--- What you need to do ---
Starting with the line with "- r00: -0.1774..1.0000" in the entries below and going on through the line with "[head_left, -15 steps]", output every line exactly and nothing more. No pictures.

***

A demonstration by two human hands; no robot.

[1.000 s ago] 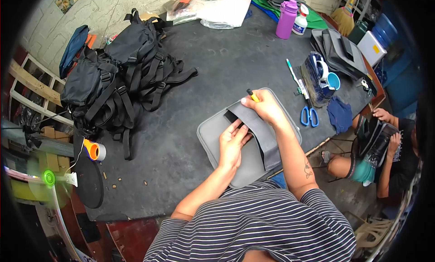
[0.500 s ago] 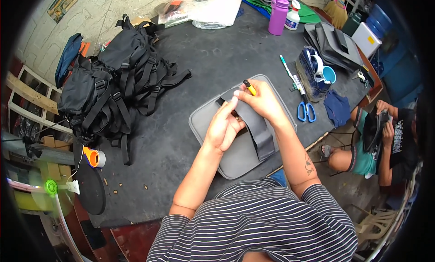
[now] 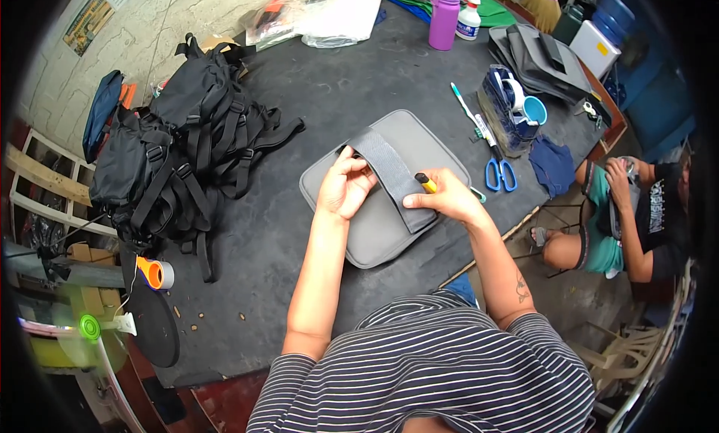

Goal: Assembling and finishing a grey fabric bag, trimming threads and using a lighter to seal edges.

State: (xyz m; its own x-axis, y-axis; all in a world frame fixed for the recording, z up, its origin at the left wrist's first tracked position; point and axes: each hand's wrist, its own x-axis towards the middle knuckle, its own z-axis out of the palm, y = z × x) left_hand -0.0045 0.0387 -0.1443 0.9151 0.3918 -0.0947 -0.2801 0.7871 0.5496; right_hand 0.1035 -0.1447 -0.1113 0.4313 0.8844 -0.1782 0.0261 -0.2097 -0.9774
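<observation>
A flat grey rectangular case [image 3: 367, 242] with rounded corners lies on the table in front of me. A wide dark-grey strap [image 3: 386, 167] arches across its top. My left hand [image 3: 347, 186] has curled fingers at the strap's left edge, with some fingertips hidden beneath it. In my right hand [image 3: 449, 201] is a slim yellow tool with a black end [image 3: 426, 182], whose kind I cannot make out. That hand's thumb presses near the strap's lower end, while its other fingers are at the case's right side.
Black strapped backpacks [image 3: 187, 126] are piled at left. Blue-handled scissors [image 3: 499, 174], a marker [image 3: 485, 129] and a clear container [image 3: 505, 111] lie at right. Behind stand a purple bottle [image 3: 444, 17] and grey bags [image 3: 539, 62]. Another person [image 3: 629, 216] sits at right.
My right hand has moved down along the strap with the yellow tool. My left hand has shifted slightly left and the hands are farther apart. The strap now arches higher.
</observation>
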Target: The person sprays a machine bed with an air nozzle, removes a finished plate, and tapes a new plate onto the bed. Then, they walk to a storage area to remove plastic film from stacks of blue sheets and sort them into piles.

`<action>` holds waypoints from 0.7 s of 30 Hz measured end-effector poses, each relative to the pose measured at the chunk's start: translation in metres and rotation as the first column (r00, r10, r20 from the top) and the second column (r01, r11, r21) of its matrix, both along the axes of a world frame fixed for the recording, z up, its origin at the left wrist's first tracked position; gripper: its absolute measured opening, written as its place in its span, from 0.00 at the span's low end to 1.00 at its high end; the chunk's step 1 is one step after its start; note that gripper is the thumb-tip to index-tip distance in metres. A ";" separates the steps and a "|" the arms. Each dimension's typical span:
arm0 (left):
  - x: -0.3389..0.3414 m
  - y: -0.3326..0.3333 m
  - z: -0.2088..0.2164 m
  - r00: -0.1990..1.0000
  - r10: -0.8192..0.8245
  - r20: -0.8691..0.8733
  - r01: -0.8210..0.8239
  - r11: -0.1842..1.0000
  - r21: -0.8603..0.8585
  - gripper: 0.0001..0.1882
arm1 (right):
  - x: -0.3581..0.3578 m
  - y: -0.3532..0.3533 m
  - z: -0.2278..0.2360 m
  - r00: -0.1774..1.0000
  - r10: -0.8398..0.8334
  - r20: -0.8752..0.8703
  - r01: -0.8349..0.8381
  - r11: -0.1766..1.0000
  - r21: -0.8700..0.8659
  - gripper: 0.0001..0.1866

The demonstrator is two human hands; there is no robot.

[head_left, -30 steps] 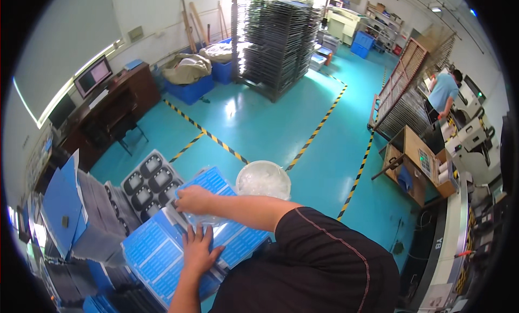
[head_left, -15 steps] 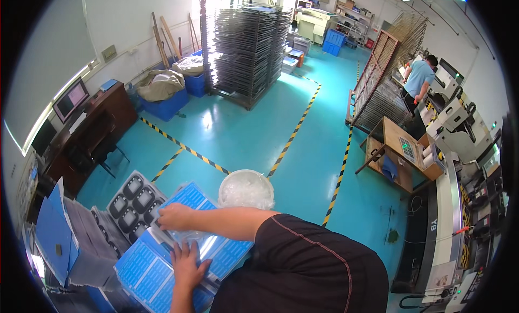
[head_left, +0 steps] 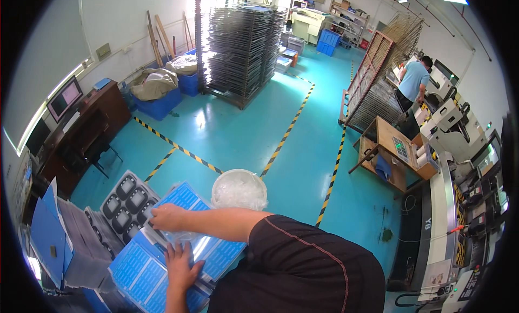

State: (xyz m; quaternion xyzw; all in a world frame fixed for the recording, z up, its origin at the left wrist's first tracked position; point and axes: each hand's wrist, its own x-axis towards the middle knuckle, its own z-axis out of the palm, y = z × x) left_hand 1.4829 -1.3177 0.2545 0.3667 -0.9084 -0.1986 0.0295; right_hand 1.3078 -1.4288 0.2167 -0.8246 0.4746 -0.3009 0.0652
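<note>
Where the right grip (head_left: pixel 166 218) bends over blue sheets (head_left: pixel 141 268), its hold is hidden

Nearest, a black sleeve (head_left: pixel 303 259) blocks the lower middle, and the left forearm is cut off by the bottom edge. The left grip (head_left: pixel 181 267) lies palm down on the sheets, fingers spread wide, just beside clear film (head_left: pixel 181 236) whose outline glare makes hard to trace. Beyond it, the right grip's fingers are curled, their tips turned from view; whether they pinch anything, I cannot tell. To the left, a tall stack (head_left: pixel 86 248) runs down into blur. The sheets hide the near edge of a tray (head_left: pixel 123 205) with black frames. Behind the right forearm, a white bucket (head_left: pixel 238 174) of clear scraps is partly covered. Far off, glare washes out one side of a rack (head_left: pixel 238 53); a co-worker's (head_left: pixel 413 87) hands are too small to read.
</note>
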 end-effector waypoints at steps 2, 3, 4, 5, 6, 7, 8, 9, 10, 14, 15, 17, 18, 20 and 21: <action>0.006 -0.007 0.000 1.000 -0.015 -0.023 0.015 1.000 -0.005 0.37 | 0.001 -0.002 0.000 0.999 0.018 -0.035 -0.017 0.999 0.051 0.14; 0.012 -0.017 -0.003 0.991 -0.013 -0.131 0.024 0.997 0.080 0.34 | 0.000 -0.004 -0.001 0.999 0.011 -0.035 -0.009 0.998 0.055 0.14; 0.016 -0.024 -0.003 0.972 0.001 -0.236 0.039 0.986 0.164 0.31 | -0.002 -0.005 -0.003 0.999 0.025 -0.034 -0.023 0.999 0.044 0.12; 0.019 -0.028 -0.003 0.949 0.023 -0.315 0.021 0.991 0.135 0.24 | -0.004 -0.007 -0.005 0.999 0.037 -0.033 -0.036 0.999 0.032 0.10; 0.021 -0.033 -0.003 0.949 0.017 -0.314 0.028 0.990 0.138 0.24 | -0.006 -0.008 -0.006 0.999 0.030 -0.032 -0.029 0.999 0.035 0.10; 0.024 -0.039 -0.001 0.909 0.184 -0.375 -0.080 0.957 0.278 0.21 | -0.006 -0.009 -0.004 0.998 0.000 -0.056 0.003 0.999 0.049 0.08; 0.027 -0.044 0.000 0.844 0.349 -0.407 -0.169 0.893 0.416 0.18 | -0.006 -0.009 -0.002 0.996 -0.031 -0.081 0.036 0.998 0.061 0.08; 0.028 -0.051 -0.004 0.848 0.343 -0.405 -0.164 0.895 0.415 0.18 | -0.005 -0.006 0.001 0.996 -0.038 -0.078 0.043 0.997 0.059 0.08; 0.032 -0.060 -0.011 0.783 0.418 -0.460 -0.165 0.853 0.495 0.15 | -0.001 -0.006 0.006 0.995 -0.030 -0.095 0.038 0.997 0.074 0.08; 0.033 -0.090 -0.035 0.552 0.626 -0.551 -0.222 0.747 0.626 0.13 | 0.013 -0.012 -0.001 0.992 -0.070 -0.107 0.082 0.990 0.112 0.10; 0.028 -0.093 -0.034 0.511 0.684 -0.521 -0.270 0.703 0.658 0.15 | 0.010 -0.012 -0.004 0.992 -0.078 -0.102 0.088 0.991 0.097 0.10; 0.020 -0.101 -0.032 0.517 0.686 -0.512 -0.272 0.698 0.662 0.15 | 0.004 -0.009 -0.001 0.989 -0.034 -0.143 0.047 0.995 0.089 0.11; 0.016 -0.104 -0.031 0.515 0.699 -0.496 -0.273 0.682 0.678 0.15 | 0.003 -0.008 0.000 0.990 -0.036 -0.135 0.047 0.996 0.077 0.11; 0.012 -0.101 -0.029 0.513 0.686 -0.516 -0.266 0.698 0.665 0.14 | -0.002 -0.005 0.004 0.993 -0.020 -0.113 0.030 0.996 0.082 0.11; 0.010 -0.100 -0.028 0.542 0.675 -0.500 -0.263 0.702 0.662 0.14 | -0.002 -0.007 0.006 0.994 -0.019 -0.112 0.028 0.997 0.074 0.11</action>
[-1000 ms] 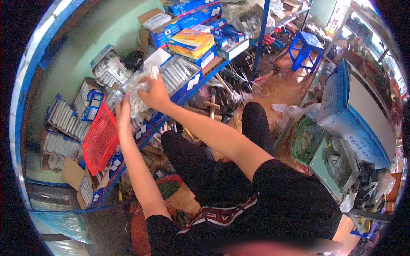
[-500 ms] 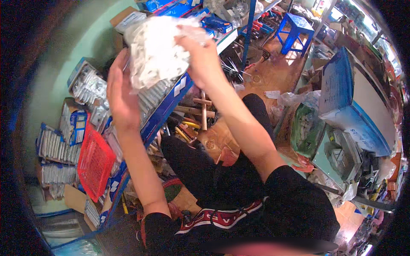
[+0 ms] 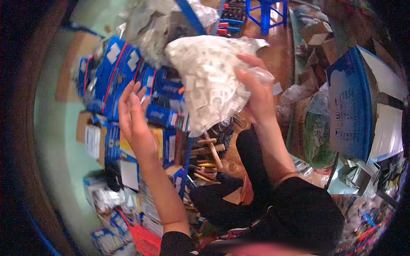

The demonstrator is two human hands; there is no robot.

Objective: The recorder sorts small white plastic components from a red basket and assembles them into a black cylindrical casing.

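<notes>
A clear plastic bag (image 3: 207, 81) packed with small white pieces is up in front of me, and my right hand (image 3: 261, 96) grips its right side, thumb and fingers closed on the gathered plastic. The exact kind of the white pieces is too blurred to tell. My left hand (image 3: 136, 115) is off the bag, to its left, raised with fingers stretched out and nothing in them. Beneath and beyond that hand, blue boxes (image 3: 113, 79) are stacked on a shelf.
Wooden-handled tools (image 3: 213, 151) lie low in the middle, by my legs. A large blue and white carton (image 3: 352, 104) stands at right, next to a green bag (image 3: 319, 138). A blue stool (image 3: 265, 17) is at the far end. A red basket (image 3: 145, 239) shows lower left.
My view has turned toward the blue boxes. The bag has shifted right and lower in the picture with my right hand, and my left hand has come away from beside it.
</notes>
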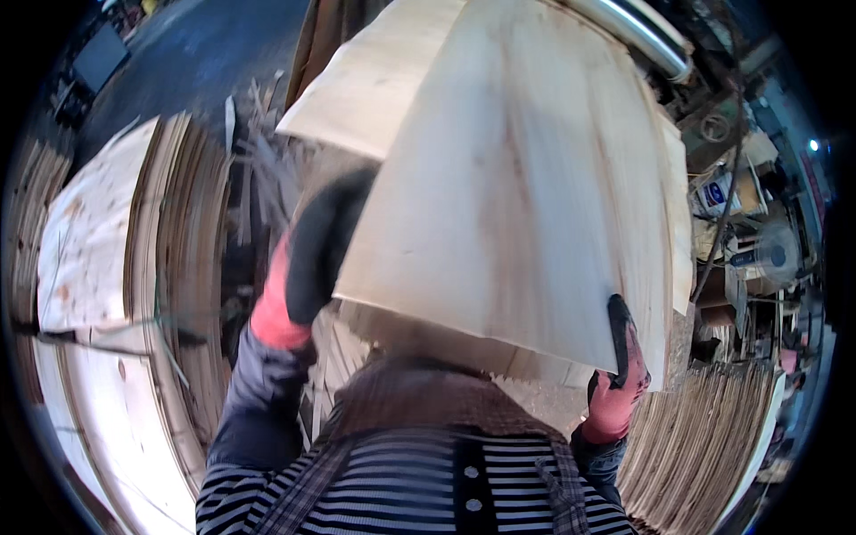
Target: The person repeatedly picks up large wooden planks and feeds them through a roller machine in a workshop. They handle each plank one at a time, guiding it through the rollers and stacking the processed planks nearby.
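A pale wood veneer sheet (535, 178) with brown streaks spreads out in front of me, its near edge raised. My right hand (620, 361), in a red and black glove, grips the near right corner with the thumb on top and the fingers hidden below. Beside the left edge is my left hand (325, 241), gloved the same way. It is blurred, and the sheet covers its fingertips, so its grip does not show. Another pale veneer sheet (366, 85) lies partly beneath, jutting out at the far left.
Tall veneer stacks stand at my left (183, 241) and near right (704, 441). Wood scraps (263, 174) litter the floor at the left. A shiny metal roller (637, 36) sits at the far right end of the sheets. Cluttered shelving with a clear container (776, 254) lines the right side.
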`<state>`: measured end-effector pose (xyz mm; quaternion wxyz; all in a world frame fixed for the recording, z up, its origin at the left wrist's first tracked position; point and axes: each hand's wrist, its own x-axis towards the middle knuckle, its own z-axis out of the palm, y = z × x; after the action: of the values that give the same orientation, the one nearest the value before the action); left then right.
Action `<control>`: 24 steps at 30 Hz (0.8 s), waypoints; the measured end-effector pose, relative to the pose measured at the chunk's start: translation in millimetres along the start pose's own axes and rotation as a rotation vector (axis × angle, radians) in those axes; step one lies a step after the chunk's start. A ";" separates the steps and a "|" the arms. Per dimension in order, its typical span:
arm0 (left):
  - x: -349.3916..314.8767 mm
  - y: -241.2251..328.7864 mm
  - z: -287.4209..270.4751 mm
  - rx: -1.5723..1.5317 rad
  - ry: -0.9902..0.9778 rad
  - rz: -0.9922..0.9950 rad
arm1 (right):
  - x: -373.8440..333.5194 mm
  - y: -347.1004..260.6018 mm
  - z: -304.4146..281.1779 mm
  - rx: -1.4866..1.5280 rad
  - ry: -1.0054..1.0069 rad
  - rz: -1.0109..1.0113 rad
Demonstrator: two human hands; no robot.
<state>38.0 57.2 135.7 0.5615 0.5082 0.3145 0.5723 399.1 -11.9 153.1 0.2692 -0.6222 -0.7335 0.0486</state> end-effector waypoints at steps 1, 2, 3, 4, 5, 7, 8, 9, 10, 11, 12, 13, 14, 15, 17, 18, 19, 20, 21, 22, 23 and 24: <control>-6.9 -10.6 -13.4 0.494 -0.148 -0.031 | 10.3 3.3 -3.6 -0.048 -0.011 0.000; -32.0 -46.8 -22.8 0.557 0.189 -0.301 | 22.0 3.5 -2.8 -0.058 -0.024 0.005; -52.1 -77.0 -26.5 0.842 0.159 -0.365 | 33.3 5.0 1.1 -0.075 -0.029 0.014; -75.7 -105.2 -30.4 1.132 0.128 -0.436 | 52.2 6.0 7.6 -0.128 -0.065 0.027; -87.3 -114.0 -27.3 1.028 0.154 -0.388 | 73.3 12.4 19.9 -0.144 -0.070 -0.010; -92.9 -112.9 -7.5 0.866 0.188 -0.268 | 114.7 30.9 53.6 -0.076 -0.063 -0.042; -88.4 -118.8 -8.6 0.825 0.226 -0.257 | 131.0 47.1 67.4 -0.115 -0.028 -0.071; -84.9 -122.8 -9.8 0.787 0.279 -0.253 | 150.9 63.6 84.8 -0.144 -0.002 -0.113; -80.0 -120.6 -8.7 0.601 0.360 -0.341 | 171.7 74.6 103.4 -0.185 -0.003 -0.121; -76.0 -112.4 -8.5 0.448 0.384 -0.469 | 191.3 87.2 121.3 -0.227 -0.009 -0.124; -71.9 -110.1 -7.9 0.480 0.370 -0.467 | 212.4 108.7 142.3 -0.287 0.017 -0.121; -69.8 -108.9 -7.2 0.516 0.361 -0.467 | 234.2 130.9 165.3 -0.343 0.040 -0.120; -71.7 -110.2 -7.2 0.600 0.331 -0.425 | 245.3 140.7 173.6 -0.402 0.063 -0.119; -76.7 -112.7 -9.7 0.685 0.311 -0.381 | 250.6 130.6 175.5 -0.424 0.072 -0.055; -77.3 -115.6 -14.5 0.809 0.274 -0.284 | 255.6 102.9 178.3 -0.470 0.095 0.076; -79.3 -117.5 -16.1 0.843 0.270 -0.245 | 247.7 87.5 173.4 -0.430 0.073 -0.058; -83.7 -121.7 -16.5 0.869 0.258 -0.212 | 231.6 75.4 168.6 -0.381 -0.072 -0.070; -89.9 -134.5 -23.6 0.808 0.319 -0.265 | 210.9 66.4 164.8 -0.331 -0.220 -0.082; -89.8 -135.3 -24.3 0.728 0.348 -0.333 | 185.5 63.5 159.6 -0.334 -0.249 -0.147; -89.6 -131.7 -25.8 0.650 0.398 -0.403 | 160.0 56.4 158.9 -0.326 -0.285 -0.230; -88.6 -128.4 -25.9 0.569 0.444 -0.469 | 132.7 52.5 150.4 -0.271 -0.321 -0.249; -89.2 -131.7 -26.7 0.434 0.482 -0.337 | 103.9 52.1 140.0 -0.221 -0.361 -0.264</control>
<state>42.5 -0.4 -14.9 0.4368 0.4069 0.6313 0.4950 373.1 134.0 47.7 0.0683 -0.5277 -0.8456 0.0427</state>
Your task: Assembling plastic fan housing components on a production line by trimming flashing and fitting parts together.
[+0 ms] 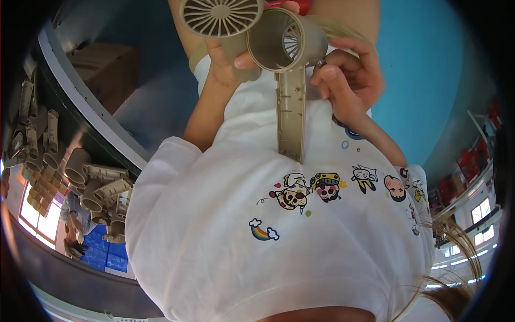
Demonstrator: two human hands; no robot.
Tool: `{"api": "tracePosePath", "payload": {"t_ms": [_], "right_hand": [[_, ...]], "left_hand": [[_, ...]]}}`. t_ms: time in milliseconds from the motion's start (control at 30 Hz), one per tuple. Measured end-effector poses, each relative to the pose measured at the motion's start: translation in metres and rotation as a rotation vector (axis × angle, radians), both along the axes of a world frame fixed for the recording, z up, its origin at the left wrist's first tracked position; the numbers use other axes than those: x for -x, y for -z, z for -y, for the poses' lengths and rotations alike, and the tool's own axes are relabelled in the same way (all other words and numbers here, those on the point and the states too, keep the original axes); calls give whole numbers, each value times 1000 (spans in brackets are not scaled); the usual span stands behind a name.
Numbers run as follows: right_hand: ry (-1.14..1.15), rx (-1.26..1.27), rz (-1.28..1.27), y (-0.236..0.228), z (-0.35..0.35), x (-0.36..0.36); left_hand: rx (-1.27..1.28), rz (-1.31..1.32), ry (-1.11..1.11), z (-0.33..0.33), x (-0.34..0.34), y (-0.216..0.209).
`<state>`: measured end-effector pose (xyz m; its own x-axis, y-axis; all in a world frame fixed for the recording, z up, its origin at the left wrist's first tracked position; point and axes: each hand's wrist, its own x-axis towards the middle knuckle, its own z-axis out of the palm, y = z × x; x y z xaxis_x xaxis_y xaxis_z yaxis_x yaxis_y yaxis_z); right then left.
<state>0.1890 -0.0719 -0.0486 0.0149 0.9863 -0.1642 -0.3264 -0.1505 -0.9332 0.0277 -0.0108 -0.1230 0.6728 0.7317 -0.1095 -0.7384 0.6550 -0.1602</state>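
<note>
Above my lap is a tan plastic housing shaped like a hair-dryer shell, with an open round barrel and a long hollow handle hanging toward my shirt. A spoked grille shows deep inside its barrel. Against its left side sits a second tan housing with a spoked round grille on its end. My left hand is closed around these parts, its thumb by the open barrel's rim. My right hand is at the barrel's right side, thumb and fingers pinched by a small dark piece too small to name.
Many similar tan housings are heaped on a surface at my left. Beyond them are a person and blue boxes. A brown carton stands at upper left. Something red shows behind the barrel. Red items are at far right.
</note>
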Motion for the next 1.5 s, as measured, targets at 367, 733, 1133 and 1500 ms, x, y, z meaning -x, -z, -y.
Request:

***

--- Answer space ---
  - r00: -0.1774..1.0000
  - r10: -0.8398..0.8334
  - r20: -0.8752..0.8703
  - r01: -0.8349..0.8381
  - r11: -0.1766..1.0000
  - r21: -0.8700..0.8659
  - gripper: 0.0001..0.1866

The demonstrator is two human hands; there is no robot.

[head_left, -30 steps] 
[head_left, -15 steps] 

What was asked for in the exercise is now done.